AI-assisted Testing

Updated May 25, 2026 ·

Overview

AI can speed up testing by finding missing cases and weak areas in a codebase. It is especially useful when the system is large or unfamiliar.

It can:

Find missing test paths
Detect edge cases early
Highlight weak test coverage

For this page, we will use a simple task tracking system as an example to see how AI can help improve testing.

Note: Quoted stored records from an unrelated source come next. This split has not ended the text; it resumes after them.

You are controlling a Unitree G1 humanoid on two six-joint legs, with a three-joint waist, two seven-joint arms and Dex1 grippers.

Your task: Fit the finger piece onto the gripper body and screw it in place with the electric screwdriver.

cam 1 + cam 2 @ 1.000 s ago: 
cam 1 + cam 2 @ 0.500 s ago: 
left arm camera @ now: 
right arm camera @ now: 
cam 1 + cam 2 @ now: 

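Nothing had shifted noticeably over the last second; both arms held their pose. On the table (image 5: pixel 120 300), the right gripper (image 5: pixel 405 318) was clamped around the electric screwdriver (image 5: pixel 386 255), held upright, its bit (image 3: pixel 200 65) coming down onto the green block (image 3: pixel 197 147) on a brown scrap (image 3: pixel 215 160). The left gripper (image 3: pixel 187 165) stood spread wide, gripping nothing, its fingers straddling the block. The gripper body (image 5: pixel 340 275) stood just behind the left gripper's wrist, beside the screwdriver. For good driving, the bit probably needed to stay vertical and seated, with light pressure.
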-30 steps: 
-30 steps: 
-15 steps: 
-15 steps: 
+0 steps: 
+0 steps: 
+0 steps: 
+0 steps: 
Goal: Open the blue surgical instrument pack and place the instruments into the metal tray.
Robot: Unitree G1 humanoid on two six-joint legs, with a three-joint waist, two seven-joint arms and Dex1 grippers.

See the scripts here: Github

Project structure:

project/
├── initial
│   ├── app.py
│   ├── task_store.py

task_store.py contains the main class that manages tasks. It stores tasks in a list and provides basic operations. This file represents the “data layer” of the system and is intentionally simple so testing issues are easy to observe.

## task_store.py
class TaskStore:
    def __init__(self):
        self.tasks = []

    def add_task(self, task_id, name, done=False):
        self.tasks.append({
            "id": task_id,
            "name": name,
            "done": done
        })

    def get_task(self, task_id):
        for task in self.tasks:
            if task["id"] == task_id:
                return task
        return None

    def mark_done(self, task_id):
        for task in self.tasks:
            if task["id"] == task_id:
                task["done"] = True
                return True
        return False

app.py uses TaskStore to simulate a small workflow. This acts as the “runner” that exercises the system. It adds tasks, retrieves them, and marks them as done.

## app.py
from task_store import TaskStore

def run_app():
    store = TaskStore()

    for i in range(1000):
        store.add_task(i, f"Task {i}")

    store.get_task(10)
    store.mark_done(10)

    return store

if __name__ == "__main__":
    run_app()
    print("App finished")

Run the app:

python3 app.py

Output:

App finished

Even though output is simple, the system does a lot of work internally. It inserts 1000 tasks, retrieves one, and marks it as done. This creates many potential paths and edge cases that may not be fully tested.

Testing Maturity

We can use AI to evaluate testing quality using a simple scoring system. This makes the output structured and easy to act on.

Critical paths get a score
Edge cases are measured
Automation level is assessed

Sample prompt:

You are a senior QA Engineer.

Evaluate the testing quality of this codebase and identify the high-risk areas. Score them based on a 0-5 scale:

Coverage of critical paths

Handling of edge cases

Regression protection

CICD automation

Lastly, identify the test types currently present and any major gaps in the testing strategy.

The model reviews the code and assigns scores for each area, which helps reveal where testing is weak or incomplete.

Sample output:

Testing Quality Scores:

* Coverage of critical paths — 1 / 5
* Handling of edge cases — 0 / 5
* Regression protection — 0 / 5
* CI/CD automation — 0 / 5

Test Types Currently Present:

* Manual execution (script-based smoke testing)

Major Gaps in Testing Strategy:

* No automated test suite (no pytest/unittest)
* No assertions or validation checks
* No edge case or failure testing
* No regression protection
* No CI/CD pipeline integration

Based on this, we can see that critical paths are barely tested, edge cases are not tested at all, and there is no automation or regression protection. This gives us a clear starting point for improving the testing strategy.

Coverage Analysis

Coverage tools show which parts of the code were actually executed during tests. This helps identify hidden gaps where code runs in production but is never validated.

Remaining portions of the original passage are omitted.